:: Work order ::
A single stretch of the material below is to be transcribed exactly, starting at the line with "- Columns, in" and ending after the line with "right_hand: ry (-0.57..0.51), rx".

#####

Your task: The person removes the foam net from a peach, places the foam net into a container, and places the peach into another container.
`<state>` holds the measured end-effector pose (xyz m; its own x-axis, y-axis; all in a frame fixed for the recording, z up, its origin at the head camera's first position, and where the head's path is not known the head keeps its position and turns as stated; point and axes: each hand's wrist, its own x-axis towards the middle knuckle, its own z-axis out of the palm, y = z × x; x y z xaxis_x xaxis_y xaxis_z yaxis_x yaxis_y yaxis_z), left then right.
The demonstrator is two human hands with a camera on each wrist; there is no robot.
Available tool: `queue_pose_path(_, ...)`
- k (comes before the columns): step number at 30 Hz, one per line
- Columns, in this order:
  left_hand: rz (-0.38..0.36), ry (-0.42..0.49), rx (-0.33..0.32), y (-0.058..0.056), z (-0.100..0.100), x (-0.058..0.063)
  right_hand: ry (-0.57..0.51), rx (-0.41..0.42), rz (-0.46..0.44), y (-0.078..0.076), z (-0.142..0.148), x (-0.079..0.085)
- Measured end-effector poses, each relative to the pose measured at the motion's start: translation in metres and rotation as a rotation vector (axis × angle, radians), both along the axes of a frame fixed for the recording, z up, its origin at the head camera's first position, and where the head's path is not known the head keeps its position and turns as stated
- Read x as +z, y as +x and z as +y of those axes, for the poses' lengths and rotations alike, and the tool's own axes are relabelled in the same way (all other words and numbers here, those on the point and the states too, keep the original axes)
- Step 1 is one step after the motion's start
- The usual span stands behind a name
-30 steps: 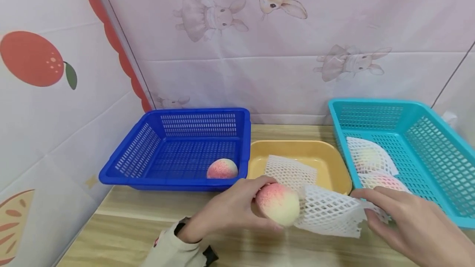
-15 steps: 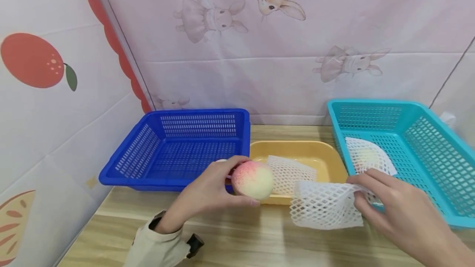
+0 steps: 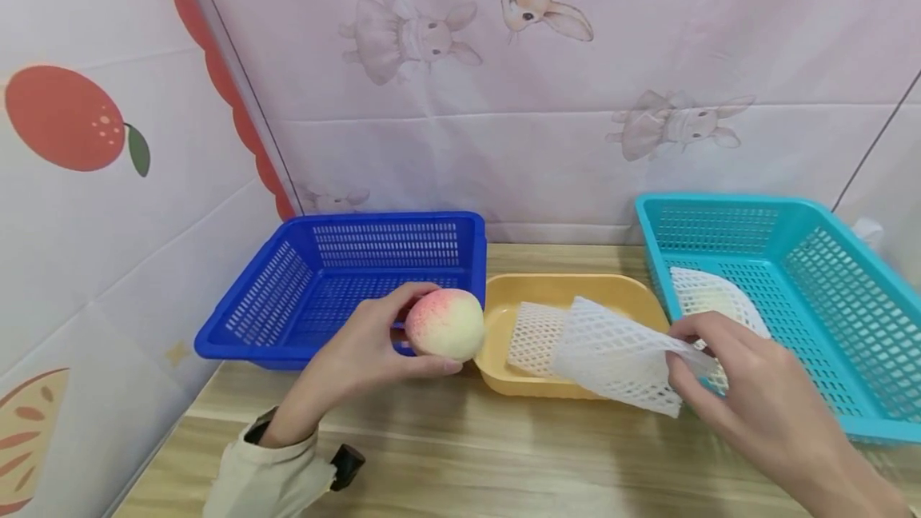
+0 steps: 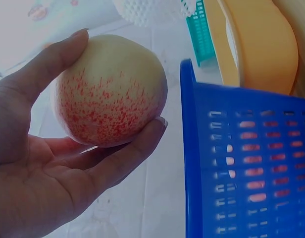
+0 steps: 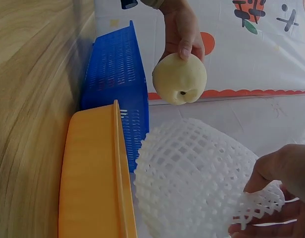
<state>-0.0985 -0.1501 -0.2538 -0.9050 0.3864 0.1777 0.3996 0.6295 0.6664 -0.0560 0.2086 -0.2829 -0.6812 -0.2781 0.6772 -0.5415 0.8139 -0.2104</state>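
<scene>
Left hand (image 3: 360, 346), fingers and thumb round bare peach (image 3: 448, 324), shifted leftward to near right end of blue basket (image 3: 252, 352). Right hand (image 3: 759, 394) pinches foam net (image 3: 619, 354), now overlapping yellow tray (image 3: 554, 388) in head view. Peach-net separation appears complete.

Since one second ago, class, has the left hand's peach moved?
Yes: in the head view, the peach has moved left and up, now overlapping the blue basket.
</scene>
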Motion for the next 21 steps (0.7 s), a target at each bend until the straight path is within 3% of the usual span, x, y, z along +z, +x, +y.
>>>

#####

:: Your solution ::
- Columns, in this order:
  left_hand: rz (-0.38..0.36), ry (-0.42..0.49), rx (-0.33..0.32), y (-0.058..0.056), z (-0.100..0.100), x (-0.058..0.063)
  right_hand: ry (-0.57..0.51), rx (-0.41..0.42), rz (-0.46..0.44), y (-0.078..0.076), z (-0.142..0.148), x (-0.079..0.085)

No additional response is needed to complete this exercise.